Solve Double Pendulum Mechanics Problem w/ Angular Velocity & Lagrangian

[JohanL]

a double pendulum made up of two rods...look at the image below.

The lower rod is struck at a distance a from the point connecting the rods (straight arrow in the image). Before that both rods are at the equilibrium postion and have angular velocity w. Determine a so that the rods have angular velocity w and -w after the lower rod have been struck.

solution:

The lagranian is

$$<br /> L = 1/6*(m_1 + 3m_2)l_1^2\dot{\theta_1}^2 + 1/6*m_2l_2^2\dot{\theta_2}^2 + 1/2*m_2l_1l_2cos(\theta_1 -\theta_2})\dot{\theta_1}\dot{\theta_2} + 1/2*(m_1 + 2m_2)gl_1cos\theta_1 + 1/2*m_2gl_2cos\theta_2<br />$$

When i have solved similar problems i have used that

$$<br /> (\frac {dT} {d\dot{q}})_f - (\frac {dT} {d\dot{q}})_i = F_x<br />$$

But i don't think this works now.

Any ideas on how to continue?

 

[arildno]

The new velocity of the second rod's C.M must satisfy:
$$\omega\vec{k}\times{l_{1}\vec{i}_{r}-\omega\vec{k}\times{\frac{l_{2}}{2}}\vec{i}_{r}=\vec{v}_{c.m.2}$$
where $$\vec{i}_{r}$$ is the unit vector down along the pendulum system.

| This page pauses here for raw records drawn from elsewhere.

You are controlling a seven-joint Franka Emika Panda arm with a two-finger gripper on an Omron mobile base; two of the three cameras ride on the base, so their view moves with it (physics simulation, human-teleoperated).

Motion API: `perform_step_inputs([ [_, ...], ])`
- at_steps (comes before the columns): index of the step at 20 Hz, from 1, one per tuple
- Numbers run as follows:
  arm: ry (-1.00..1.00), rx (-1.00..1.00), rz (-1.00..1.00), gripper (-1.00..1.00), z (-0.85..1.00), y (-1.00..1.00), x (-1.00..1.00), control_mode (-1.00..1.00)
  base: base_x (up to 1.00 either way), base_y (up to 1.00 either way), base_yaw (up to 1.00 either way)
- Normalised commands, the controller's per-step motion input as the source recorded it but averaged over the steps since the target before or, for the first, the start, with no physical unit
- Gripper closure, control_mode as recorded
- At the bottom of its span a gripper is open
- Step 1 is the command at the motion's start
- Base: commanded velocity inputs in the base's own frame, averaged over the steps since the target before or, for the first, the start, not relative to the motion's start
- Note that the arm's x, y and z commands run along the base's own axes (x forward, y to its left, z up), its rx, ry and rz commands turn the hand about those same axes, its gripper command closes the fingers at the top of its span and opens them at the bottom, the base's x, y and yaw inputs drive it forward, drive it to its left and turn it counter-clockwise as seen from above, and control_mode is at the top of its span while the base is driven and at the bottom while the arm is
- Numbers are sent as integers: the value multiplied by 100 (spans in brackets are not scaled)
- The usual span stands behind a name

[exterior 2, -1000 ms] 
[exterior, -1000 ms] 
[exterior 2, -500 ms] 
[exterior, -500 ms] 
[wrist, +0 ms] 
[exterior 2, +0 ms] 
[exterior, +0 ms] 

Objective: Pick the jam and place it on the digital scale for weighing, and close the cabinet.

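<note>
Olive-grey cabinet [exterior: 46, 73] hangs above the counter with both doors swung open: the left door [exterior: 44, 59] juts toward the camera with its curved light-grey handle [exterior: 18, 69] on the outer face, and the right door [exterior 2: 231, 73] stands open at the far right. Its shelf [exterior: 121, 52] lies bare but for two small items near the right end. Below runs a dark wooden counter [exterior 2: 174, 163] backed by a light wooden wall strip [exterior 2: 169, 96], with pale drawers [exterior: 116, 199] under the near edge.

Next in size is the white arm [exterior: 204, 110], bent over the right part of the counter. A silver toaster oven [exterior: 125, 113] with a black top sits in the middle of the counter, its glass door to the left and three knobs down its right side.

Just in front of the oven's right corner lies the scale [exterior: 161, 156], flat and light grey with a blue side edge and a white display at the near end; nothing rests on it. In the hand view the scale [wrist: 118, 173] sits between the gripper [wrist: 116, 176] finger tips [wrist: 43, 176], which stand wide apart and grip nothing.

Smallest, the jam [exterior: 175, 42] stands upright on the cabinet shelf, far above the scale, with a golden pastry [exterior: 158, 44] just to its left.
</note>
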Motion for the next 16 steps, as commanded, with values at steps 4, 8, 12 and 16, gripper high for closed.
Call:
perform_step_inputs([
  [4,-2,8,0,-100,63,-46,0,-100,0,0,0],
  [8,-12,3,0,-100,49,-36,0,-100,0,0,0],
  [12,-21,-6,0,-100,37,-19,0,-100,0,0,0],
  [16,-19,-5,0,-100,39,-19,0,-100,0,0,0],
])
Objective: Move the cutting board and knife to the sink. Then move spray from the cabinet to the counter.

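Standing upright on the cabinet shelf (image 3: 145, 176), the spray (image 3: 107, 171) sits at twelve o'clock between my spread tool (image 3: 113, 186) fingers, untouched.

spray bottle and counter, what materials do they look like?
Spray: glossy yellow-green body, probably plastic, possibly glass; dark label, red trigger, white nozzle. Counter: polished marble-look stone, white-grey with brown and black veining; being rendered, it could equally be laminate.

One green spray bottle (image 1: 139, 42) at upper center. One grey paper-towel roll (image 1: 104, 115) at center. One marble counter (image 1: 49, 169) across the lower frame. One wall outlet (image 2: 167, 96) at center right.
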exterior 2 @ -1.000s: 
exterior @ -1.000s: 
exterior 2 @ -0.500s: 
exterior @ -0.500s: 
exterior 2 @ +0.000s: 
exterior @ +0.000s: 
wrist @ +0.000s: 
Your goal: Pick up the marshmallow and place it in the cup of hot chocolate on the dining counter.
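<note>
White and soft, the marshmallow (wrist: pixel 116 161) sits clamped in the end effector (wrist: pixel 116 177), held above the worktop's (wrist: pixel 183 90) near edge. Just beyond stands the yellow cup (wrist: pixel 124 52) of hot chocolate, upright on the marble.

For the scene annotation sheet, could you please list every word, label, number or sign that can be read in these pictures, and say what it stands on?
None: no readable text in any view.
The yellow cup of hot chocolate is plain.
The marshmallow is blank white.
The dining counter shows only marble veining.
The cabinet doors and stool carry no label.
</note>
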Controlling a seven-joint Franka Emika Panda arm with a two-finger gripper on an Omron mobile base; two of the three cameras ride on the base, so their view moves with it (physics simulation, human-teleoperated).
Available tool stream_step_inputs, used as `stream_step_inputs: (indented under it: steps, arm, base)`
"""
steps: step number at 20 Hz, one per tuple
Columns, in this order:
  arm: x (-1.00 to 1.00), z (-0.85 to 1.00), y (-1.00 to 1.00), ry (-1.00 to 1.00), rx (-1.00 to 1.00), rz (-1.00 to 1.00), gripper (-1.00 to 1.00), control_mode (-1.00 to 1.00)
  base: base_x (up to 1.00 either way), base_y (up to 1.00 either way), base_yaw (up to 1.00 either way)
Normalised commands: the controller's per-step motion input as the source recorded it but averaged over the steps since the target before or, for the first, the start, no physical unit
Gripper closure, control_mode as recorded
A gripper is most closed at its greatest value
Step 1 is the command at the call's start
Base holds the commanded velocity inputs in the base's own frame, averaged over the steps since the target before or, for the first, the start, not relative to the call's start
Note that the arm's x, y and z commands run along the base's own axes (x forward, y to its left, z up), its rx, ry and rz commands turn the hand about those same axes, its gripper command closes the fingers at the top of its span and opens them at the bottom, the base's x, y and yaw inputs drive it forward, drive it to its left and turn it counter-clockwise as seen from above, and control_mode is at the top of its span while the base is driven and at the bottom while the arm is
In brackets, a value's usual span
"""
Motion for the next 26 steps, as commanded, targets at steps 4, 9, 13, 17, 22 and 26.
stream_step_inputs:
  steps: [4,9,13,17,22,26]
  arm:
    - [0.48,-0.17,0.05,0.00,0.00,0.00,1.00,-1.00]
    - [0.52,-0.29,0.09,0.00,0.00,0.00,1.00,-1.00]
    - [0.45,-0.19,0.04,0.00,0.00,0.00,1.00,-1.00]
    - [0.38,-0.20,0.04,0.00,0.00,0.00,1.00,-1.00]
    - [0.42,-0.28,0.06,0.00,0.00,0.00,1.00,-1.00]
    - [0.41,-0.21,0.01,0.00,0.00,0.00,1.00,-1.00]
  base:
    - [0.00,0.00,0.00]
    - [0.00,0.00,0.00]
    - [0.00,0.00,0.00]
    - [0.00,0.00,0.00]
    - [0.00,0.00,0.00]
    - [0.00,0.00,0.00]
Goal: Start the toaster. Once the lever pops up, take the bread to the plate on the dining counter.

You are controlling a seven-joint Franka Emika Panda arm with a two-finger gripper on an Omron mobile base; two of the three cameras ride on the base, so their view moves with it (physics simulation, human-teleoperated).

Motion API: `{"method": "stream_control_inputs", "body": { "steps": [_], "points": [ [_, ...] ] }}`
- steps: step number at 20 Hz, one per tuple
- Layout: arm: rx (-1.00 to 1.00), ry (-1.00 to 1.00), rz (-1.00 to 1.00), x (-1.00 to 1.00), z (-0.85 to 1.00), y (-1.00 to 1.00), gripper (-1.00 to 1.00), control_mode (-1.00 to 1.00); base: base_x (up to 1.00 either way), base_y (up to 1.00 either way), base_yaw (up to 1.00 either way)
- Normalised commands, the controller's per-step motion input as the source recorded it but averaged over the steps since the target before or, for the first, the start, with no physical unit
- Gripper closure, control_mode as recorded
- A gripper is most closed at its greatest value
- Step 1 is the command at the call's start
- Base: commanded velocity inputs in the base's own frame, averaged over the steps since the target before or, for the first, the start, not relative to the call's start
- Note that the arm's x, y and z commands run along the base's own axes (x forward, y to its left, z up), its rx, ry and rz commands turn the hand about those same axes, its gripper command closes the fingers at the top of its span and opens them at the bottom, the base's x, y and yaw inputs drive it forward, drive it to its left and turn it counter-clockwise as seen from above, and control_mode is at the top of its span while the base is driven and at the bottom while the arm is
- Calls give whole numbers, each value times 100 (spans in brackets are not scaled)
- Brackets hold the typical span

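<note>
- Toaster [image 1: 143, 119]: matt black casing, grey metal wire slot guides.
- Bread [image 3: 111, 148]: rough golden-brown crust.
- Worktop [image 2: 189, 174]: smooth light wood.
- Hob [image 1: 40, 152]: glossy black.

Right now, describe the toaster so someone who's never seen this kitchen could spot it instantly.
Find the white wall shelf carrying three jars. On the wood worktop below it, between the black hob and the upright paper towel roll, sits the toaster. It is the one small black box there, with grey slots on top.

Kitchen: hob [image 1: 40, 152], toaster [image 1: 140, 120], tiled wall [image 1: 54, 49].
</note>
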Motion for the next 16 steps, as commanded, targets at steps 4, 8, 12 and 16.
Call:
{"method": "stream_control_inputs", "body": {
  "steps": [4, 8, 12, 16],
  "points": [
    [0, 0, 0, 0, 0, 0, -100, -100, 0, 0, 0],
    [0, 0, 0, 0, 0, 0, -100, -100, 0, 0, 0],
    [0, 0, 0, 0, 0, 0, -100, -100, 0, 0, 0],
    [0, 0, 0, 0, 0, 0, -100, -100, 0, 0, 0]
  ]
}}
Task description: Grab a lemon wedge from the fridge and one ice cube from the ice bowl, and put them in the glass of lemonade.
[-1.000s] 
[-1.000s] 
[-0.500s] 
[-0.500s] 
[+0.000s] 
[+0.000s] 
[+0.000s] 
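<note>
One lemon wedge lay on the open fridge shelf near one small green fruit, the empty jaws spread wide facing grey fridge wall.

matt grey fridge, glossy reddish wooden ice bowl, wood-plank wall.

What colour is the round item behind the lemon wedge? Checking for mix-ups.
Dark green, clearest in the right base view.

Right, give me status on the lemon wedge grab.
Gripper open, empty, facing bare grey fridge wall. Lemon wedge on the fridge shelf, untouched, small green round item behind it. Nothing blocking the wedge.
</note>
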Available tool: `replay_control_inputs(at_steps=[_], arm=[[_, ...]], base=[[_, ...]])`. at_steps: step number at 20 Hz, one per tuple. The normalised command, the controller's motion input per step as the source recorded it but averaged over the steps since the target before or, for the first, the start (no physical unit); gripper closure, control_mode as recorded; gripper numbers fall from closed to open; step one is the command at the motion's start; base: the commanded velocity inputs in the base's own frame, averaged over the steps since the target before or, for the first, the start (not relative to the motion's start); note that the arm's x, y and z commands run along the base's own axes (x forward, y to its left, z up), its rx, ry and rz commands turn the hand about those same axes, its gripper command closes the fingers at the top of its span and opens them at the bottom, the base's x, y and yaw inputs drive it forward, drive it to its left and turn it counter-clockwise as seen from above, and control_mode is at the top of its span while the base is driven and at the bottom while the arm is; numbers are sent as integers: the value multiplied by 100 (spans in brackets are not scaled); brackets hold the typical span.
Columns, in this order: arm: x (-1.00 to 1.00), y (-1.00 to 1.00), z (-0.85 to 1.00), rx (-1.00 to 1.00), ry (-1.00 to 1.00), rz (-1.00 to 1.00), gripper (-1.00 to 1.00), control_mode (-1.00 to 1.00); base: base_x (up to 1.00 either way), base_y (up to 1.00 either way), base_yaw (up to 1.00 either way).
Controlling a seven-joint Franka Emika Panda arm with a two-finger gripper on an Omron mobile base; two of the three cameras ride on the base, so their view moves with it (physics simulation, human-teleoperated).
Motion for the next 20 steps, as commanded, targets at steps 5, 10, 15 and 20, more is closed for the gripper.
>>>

Note that if there had been a net impulse couple acting in the joint, i.e, rod 1 imparting an impulse to rod 2, and rod 2 imparting an equal, but oppositely directed impulse on rod 1, then rod 1 would have experienced a change in its angular velocity.
Thus, no such impulse couple was present.
But, therefore, the impulse $$\vec{I}$$ striking at "a" is solely responsible for the perceived change in the momentum of rod 2, that is:
$$\vec{I}=m_{2}(\omega\vec{k}\times(l_{1}-\frac{l_{2}}{2})\vec{i}_{r}-\omega\vec{k}\times(l_{1}+\frac{l_{2}}{2})\vec{i}_{r})=-m_{2}\omega{l}_{2}\vec{k}\times\vec{i}_{r}$$

But, this must be consistent with the change in angular momentum rod 2 experience as a result of $$\vec{I}$$ striking at "a":
Measured, from the C.M of rod 2, we must have:
$$a(-\vec{i}_{r})\times\vec{I}=-\mathcal{I}_{C.M}2\omega\vec{k}$$
where the moment of inertia with respect to the C.M fulfills: $$\mathcal{I}_{C.M}=\frac{m_{2}l_{2}^{2}}{12}$$

Solving for "a", we get $$a=-\frac{l_{2}}{6}$$, i.e, it is below the center of mass (the distance from the joint is therefore $$\frac{2}{3}l_{2}$$

 

[thepatientmental]

To solve this double pendulum mechanics problem, we can use the Lagrangian method to find the equations of motion for the system. The Lagrangian, L, is defined as the difference between the kinetic energy (T) and the potential energy (V) of the system.

In this case, the kinetic energy of the system is given by:

T = 1/6*(m_1 + 3m_2)l_1^2\dot{\theta_1}^2 + 1/6*m_2l_2^2\dot{\theta_2}^2 + 1/2*m_2l_1l_2cos(\theta_1 -\theta_2})\dot{\theta_1}\dot{\theta_2}

And the potential energy is given by:

V = 1/2*(m_1 + 2m_2)gl_1cos\theta_1 + 1/2*m_2gl_2cos\theta_2

Next, we can use the Euler-Lagrange equations to find the equations of motion for the system:

(d/dt)(∂L/∂\dot{\theta_1}) - (∂L/∂\theta_1) = F_1

(d/dt)(∂L/∂\dot{\theta_2}) - (∂L/∂\theta_2) = F_2

Where F_1 and F_2 are the forces acting on the first and second pendulum, respectively.

To find the value of a that will result in the rods having angular velocity w and -w after the lower rod is struck, we can use the conservation of angular momentum. This means that the total angular momentum of the system before and after the impact should be equal.

Using this information, we can find the values of F_1 and F_2 that will result in the desired angular velocities. From there, we can solve for the value of a that satisfies the conservation of angular momentum equation.

Overall, solving this problem involves using the Lagrangian method and conservation of angular momentum to determine the equations of motion and the value of a that will result in the desired angular velocities for the double pendulum system.